A former CIA agent claims that the Bush Administration used the agency in an effort to discredit Juan Cole, the University of Michigan History Professor who blogs at Informed Comment and who became a strong critic of the Iraq War:

WASHINGTON — A former senior C.I.A. official says that officials in the Bush White House sought damaging personal information on a prominent American critic of the Iraq war in order to discredit him.

Glenn L. Carle, a former Central Intelligence Agency officer who was a top counterterrorism official during the administration of President George W. Bush, said the White House at least twice asked intelligence officials to gather sensitive information on Juan Cole, a University of Michigan professor who writes an influential blog that criticized the war.
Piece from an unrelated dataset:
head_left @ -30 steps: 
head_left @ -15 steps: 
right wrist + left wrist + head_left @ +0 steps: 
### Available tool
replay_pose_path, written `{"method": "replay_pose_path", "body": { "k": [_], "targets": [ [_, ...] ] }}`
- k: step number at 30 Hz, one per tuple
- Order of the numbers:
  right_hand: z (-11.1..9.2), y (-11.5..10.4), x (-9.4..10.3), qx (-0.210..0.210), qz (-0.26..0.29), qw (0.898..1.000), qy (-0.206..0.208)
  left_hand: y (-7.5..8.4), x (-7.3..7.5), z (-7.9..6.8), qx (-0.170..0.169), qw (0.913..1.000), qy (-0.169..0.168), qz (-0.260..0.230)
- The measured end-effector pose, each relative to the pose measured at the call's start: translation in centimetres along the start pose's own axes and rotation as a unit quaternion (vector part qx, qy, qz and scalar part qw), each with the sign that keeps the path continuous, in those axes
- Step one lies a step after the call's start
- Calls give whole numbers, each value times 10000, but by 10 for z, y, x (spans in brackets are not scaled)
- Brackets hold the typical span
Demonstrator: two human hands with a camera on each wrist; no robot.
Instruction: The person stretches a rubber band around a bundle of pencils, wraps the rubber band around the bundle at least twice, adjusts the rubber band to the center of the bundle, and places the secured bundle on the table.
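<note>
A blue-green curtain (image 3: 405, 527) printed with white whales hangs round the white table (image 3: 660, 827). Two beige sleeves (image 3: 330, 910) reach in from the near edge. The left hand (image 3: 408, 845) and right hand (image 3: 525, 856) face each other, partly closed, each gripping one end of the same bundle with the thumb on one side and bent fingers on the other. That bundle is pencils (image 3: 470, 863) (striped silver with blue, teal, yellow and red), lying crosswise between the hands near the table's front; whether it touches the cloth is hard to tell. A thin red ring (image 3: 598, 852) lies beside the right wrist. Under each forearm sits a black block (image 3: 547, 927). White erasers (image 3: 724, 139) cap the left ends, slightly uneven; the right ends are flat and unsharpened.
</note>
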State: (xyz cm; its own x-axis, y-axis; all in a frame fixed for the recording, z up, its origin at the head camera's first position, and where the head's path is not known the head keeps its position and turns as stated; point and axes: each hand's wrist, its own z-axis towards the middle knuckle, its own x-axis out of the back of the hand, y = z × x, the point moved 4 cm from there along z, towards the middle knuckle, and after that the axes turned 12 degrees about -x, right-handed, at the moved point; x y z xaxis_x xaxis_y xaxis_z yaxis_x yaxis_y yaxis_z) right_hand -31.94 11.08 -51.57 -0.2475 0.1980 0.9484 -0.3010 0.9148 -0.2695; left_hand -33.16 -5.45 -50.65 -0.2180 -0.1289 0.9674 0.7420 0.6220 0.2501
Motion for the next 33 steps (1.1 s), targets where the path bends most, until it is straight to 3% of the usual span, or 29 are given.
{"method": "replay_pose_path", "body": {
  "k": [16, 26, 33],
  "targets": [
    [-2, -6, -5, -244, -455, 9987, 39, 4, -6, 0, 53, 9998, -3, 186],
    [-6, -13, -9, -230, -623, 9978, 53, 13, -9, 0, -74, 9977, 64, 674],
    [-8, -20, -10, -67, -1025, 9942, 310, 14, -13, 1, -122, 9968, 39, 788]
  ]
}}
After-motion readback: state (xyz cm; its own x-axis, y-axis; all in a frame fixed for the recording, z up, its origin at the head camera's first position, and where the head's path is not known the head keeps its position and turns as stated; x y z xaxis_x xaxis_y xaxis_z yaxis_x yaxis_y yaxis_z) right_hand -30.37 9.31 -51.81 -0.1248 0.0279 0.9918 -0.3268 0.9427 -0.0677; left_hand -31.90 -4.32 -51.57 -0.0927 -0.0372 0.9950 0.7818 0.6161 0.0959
In an interview, Mr. Carle said his supervisor at the National Intelligence Council told him in 2005 that White House officials wanted “to get” Professor Cole, and made clear that he wanted Mr. Carle to collect information about him, an effort Mr. Carle rebuffed. Months later, Mr. Carle said, he confronted a C.I.A. official after learning of another attempt to collect information about Professor Cole. Mr. Carle said he contended at the time that such actions would have been unlawful.
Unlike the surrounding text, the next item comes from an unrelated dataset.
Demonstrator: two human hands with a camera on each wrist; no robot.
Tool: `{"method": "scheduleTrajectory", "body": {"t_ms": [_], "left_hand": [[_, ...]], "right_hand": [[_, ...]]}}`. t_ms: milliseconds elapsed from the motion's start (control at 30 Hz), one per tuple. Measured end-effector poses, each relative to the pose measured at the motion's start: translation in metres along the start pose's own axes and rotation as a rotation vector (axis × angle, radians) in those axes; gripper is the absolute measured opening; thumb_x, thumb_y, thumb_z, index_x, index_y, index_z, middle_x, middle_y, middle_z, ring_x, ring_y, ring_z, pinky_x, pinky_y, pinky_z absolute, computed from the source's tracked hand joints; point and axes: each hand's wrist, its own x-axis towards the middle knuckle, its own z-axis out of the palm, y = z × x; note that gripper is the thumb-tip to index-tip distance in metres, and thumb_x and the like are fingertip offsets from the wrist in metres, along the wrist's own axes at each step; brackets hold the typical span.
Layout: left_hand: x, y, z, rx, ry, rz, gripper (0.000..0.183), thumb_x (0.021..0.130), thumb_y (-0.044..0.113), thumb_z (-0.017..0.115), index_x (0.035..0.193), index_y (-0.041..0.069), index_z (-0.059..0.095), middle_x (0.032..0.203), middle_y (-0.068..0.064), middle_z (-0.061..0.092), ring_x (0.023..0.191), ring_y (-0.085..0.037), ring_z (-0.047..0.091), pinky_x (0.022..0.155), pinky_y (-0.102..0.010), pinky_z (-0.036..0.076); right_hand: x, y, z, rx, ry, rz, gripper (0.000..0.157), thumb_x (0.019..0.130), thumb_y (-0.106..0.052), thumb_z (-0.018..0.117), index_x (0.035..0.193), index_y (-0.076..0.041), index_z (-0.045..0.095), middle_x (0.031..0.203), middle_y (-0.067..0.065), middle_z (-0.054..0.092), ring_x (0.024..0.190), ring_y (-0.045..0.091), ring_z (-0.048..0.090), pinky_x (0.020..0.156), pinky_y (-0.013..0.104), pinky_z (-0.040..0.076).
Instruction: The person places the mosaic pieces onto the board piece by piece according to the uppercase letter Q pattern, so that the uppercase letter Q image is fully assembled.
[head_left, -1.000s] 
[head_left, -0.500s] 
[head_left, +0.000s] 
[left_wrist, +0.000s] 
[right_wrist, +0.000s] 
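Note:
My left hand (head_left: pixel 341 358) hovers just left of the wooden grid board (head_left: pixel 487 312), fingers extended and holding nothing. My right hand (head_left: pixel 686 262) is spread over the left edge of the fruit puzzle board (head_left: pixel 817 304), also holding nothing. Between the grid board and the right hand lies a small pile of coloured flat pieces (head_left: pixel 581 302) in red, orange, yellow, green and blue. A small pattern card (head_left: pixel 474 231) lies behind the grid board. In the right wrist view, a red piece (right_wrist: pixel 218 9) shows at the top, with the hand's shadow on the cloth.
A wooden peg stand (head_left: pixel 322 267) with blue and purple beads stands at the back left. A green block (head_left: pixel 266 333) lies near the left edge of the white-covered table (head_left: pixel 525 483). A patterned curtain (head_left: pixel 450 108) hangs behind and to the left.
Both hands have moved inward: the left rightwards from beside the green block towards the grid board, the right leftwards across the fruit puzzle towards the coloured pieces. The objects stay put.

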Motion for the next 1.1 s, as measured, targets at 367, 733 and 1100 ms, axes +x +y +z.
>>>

It is not clear whether the White House received any damaging material about Professor Cole or whether the C.I.A. or other intelligence agencies ever provided any information or spied on him. Mr. Carle said that a memorandum written by his supervisor included derogatory details about Professor Cole, but that it may have been deleted before reaching the White House. Mr. Carle also said he did not know the origins of that information or who at the White House had requested it.

Intelligence officials disputed Mr. Carle’s account, saying that White House officials did ask about Professor Cole in 2006, but only to find out why he had been invited to C.I.A.-sponsored conferences on the Middle East. The officials said that the White House did not ask for sensitive personal information, and that the agency did not provide it.
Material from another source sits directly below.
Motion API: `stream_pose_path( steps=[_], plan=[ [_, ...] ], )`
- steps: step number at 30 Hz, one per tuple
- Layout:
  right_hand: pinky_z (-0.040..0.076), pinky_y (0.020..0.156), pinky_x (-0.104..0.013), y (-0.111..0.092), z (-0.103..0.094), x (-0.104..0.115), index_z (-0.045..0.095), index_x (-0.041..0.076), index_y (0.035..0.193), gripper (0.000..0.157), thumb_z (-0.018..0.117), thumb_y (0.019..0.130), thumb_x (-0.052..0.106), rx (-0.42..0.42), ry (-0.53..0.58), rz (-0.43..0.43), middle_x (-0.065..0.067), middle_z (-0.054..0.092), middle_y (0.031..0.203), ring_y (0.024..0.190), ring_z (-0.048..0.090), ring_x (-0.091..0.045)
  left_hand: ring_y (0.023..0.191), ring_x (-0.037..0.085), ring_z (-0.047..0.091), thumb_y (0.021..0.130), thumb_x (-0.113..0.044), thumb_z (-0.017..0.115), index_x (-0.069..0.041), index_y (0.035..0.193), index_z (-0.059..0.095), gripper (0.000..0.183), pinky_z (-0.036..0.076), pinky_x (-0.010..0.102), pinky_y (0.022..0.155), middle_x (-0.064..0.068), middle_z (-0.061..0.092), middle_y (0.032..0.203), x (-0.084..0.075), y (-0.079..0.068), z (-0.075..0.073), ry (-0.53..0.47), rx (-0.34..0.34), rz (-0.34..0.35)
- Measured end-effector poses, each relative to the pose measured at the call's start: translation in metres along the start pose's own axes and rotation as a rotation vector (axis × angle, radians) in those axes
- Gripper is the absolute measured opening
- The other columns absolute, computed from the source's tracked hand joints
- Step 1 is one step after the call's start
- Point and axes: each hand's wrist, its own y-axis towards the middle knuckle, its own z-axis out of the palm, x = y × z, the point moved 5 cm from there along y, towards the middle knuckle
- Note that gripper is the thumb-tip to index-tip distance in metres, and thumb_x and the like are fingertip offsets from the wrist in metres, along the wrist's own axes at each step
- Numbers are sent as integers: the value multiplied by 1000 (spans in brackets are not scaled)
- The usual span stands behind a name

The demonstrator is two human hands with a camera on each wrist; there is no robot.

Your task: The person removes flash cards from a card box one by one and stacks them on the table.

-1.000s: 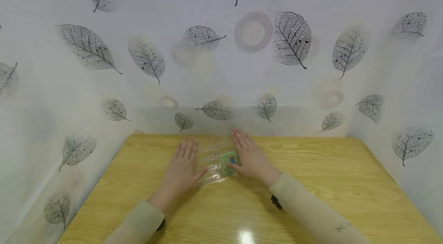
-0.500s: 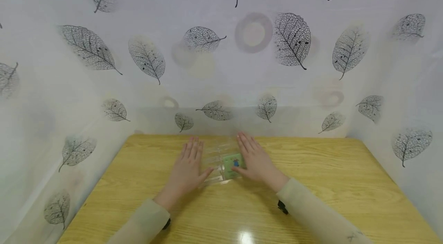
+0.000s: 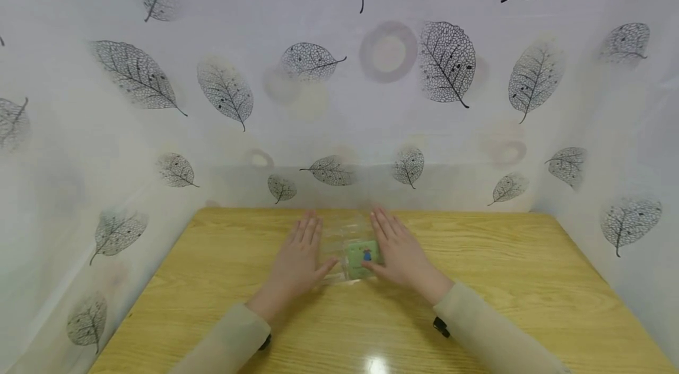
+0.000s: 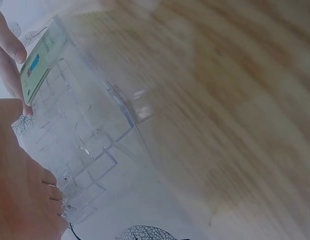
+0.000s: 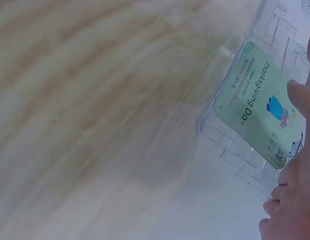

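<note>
1. White leaf-printed sheeting (image 3: 254,20) is rising beside and behind a yellow wood-grain table (image 3: 477,256).
2. The straight-fingered left hand (image 3: 295,262) is flanking a clear plastic tray (image 4: 90,135).
3. A green rounded-corner card (image 5: 260,107) is lying on the tray's right.
4. The right hand (image 3: 401,256), also straight-fingered, is thumbing it.

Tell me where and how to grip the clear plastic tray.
Probably pinch the clear plastic tray by its raised side walls, coming from left and right: the left hand and right hand flank it, while the round-cornered green card covers its near right part.
</note>
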Motion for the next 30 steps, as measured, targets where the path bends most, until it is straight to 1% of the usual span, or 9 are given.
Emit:
stream_pose_path(
  steps=[3, 8, 12, 18, 22, 25, 30],
  plan=[
    [22, 134, -54, -4, -1, -1, 24, -8, 164, 108, 64, 97, 67, -9, 6, 13, -25, 13, 176, 164, 19, -41, 165, 40, 18, 104, -61, 53, 4, 165, 26, 93, 18, 52, 136, 24, 18, 176, -4, 3, 0, 5, 8, 2],
    [22, 134, -53, -12, 0, -2, 26, -8, 164, 109, 64, 95, 68, -29, -16, 25, -25, 14, 175, 164, 21, -41, 166, 39, 16, 105, -62, 50, 3, 166, 24, 93, 17, 51, 136, 23, 13, 177, -11, 7, 1, 1, 21, 16],
    [25, 133, -54, -17, -3, -2, 29, -9, 163, 109, 67, 94, 67, -62, -28, 26, -26, 17, 175, 163, 25, -42, 166, 39, 14, 106, -64, 47, 2, 167, 21, 94, 15, 52, 136, 22, 9, 177, -16, 11, 2, 12, 27, 34],
    [28, 132, -55, -24, -5, -2, 31, -9, 162, 108, 67, 94, 67, -74, -43, 24, -26, 20, 174, 162, 26, -42, 166, 38, 16, 105, -65, 47, 2, 167, 22, 94, 16, 51, 136, 21, 12, 177, -22, 16, 5, 32, 27, 77],
    [30, 132, -56, -29, -6, -3, 33, -9, 161, 108, 69, 93, 66, -84, -47, 18, -27, 25, 173, 161, 28, -42, 166, 37, 13, 106, -64, 46, 1, 168, 18, 94, 14, 50, 137, 20, 8, 178, -26, 20, 8, 42, 27, 105],
    [29, 132, -55, -33, -7, -4, 32, -9, 162, 109, 69, 93, 66, -90, -49, 16, -27, 27, 172, 161, 29, -42, 166, 37, 13, 106, -65, 46, 1, 168, 19, 94, 17, 50, 137, 19, 9, 178, -27, 21, 9, 60, 8, 125],
    [26, 133, -54, -38, -7, -6, 29, -9, 163, 108, 67, 94, 65, -82, -41, 20, -25, 23, 174, 162, 28, -42, 166, 37, 18, 106, -65, 45, 0, 168, 20, 93, 21, 49, 136, 19, 12, 178, -28, 22, 10, 100, -12, 158]
  ],
)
“We’ve thoroughly researched our records, and any allegation that the C.I.A. provided private or derogatory information on Professor Cole to anyone is simply wrong,” said George Little, an agency spokesman.

Since a series of Watergate-era abuses involving spying on White House political enemies, the C.I.A. and other spy agencies have been prohibited from collecting intelligence concerning the activities of American citizens inside the United States.

“These allegations, if true, raise very troubling questions,” said Jeffrey H. Smith, a former C.I.A. general counsel. “The statute makes it very clear: you can’t spy on Americans.” Mr. Smith added that a 1981 executive order that prohibits the C.I.A. from spying on Americans places tight legal restrictions not only on the agency’s ability to collect information on United States citizens, but also on its retention or dissemination of that data.

Cole comments:

It seems to me clear that the Bush White House was upset by my blogging of the Iraq War, in which I was using Arabic and other primary sources, and which contradicted the propaganda efforts of the administration attempting to make the enterprise look like a wild shining success.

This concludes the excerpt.